== TASK REQUIREMENTS ==
Reproduce exactly the line with "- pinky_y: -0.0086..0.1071" and all the lines beneath it, stopping only at the end of the material.

== GIVEN DATA ==

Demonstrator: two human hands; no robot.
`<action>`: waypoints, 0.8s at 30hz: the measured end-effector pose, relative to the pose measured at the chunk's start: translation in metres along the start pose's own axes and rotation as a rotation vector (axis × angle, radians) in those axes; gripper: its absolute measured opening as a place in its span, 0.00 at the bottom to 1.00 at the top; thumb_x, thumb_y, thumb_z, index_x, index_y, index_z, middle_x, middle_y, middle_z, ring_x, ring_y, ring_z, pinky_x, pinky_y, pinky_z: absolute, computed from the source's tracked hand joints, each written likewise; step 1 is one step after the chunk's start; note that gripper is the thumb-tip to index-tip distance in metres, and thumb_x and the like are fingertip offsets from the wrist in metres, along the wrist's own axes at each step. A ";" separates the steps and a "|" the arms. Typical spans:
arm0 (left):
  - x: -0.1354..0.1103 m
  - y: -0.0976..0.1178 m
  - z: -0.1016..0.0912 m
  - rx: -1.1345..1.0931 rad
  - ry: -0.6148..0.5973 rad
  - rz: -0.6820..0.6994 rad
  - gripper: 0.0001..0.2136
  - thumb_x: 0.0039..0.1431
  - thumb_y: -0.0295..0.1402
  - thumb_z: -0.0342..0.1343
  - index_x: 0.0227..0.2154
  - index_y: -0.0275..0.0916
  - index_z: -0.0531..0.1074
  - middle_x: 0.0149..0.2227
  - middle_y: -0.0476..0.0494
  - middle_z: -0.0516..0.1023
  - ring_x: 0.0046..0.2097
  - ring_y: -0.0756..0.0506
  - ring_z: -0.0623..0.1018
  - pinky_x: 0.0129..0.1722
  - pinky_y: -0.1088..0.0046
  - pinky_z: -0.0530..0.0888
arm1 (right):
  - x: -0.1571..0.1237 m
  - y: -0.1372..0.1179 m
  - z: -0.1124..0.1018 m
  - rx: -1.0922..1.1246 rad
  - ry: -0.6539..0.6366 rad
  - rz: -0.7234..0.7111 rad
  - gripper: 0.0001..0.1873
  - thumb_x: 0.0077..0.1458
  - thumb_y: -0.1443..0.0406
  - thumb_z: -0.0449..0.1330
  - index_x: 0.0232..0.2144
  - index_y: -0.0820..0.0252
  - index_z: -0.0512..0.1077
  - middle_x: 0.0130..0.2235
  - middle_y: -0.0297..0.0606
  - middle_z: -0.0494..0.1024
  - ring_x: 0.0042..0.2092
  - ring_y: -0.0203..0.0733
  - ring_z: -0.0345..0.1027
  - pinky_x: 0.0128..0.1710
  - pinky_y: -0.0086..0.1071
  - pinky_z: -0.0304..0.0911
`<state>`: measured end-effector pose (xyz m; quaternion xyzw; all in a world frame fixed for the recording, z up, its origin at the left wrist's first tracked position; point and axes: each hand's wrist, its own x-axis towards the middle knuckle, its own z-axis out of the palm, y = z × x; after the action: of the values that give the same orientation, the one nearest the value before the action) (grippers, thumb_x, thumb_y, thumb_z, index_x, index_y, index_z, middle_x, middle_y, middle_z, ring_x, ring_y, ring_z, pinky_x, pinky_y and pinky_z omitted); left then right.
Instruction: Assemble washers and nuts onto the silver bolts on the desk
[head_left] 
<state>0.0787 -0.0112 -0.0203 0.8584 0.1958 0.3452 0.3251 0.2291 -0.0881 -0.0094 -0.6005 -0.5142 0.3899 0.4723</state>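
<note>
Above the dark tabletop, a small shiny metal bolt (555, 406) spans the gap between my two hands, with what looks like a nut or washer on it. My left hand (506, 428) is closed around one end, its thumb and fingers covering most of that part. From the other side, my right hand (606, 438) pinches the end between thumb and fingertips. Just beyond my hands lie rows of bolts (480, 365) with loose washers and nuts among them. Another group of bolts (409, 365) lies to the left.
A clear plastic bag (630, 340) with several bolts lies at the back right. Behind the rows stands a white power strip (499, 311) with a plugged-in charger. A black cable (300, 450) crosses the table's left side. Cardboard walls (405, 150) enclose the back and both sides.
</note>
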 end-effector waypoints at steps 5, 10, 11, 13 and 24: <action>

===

== COMPLETED TASK ==
  - pinky_y: -0.0086..0.1071
  - pinky_z: -0.0304..0.0911
`<state>`: measured end-effector pose (xyz m; quaternion xyzw; all in a world frame fixed for the recording, z up, its origin at the left wrist's first tracked position; point and axes: each hand's wrist, its own x-axis towards the middle knuckle, its own z-axis out of the palm, y = z × x; after the action: of the values that give the same orientation, the one nearest the value before the action) (grippers, thumb_x, thumb_y, thumb_z, index_x, index_y, index_z, middle_x, middle_y, middle_z, ring_x, ring_y, ring_z, pinky_x, pinky_y and pinky_z omitted); left then right.
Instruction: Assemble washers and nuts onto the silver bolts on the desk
[head_left] 
<state>0.0787 -0.0112 -0.0203 0.8584 0.1958 0.3452 0.3251 0.2291 -0.0881 -0.0094 -0.6005 -0.5142 0.3899 0.4723</state>
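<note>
Above the dark tabletop, a small shiny metal bolt (555, 406) spans the gap between my two hands, with what looks like a nut or washer on it. My left hand (506, 428) is closed around one end, its thumb and fingers covering most of that part. From the other side, my right hand (606, 438) pinches the end between thumb and fingertips. Just beyond my hands lie rows of bolts (480, 365) with loose washers and nuts among them. Another group of bolts (409, 365) lies to the left.
A clear plastic bag (630, 340) with several bolts lies at the back right. Behind the rows stands a white power strip (499, 311) with a plugged-in charger. A black cable (300, 450) crosses the table's left side. Cardboard walls (405, 150) enclose the back and both sides.
</note>
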 end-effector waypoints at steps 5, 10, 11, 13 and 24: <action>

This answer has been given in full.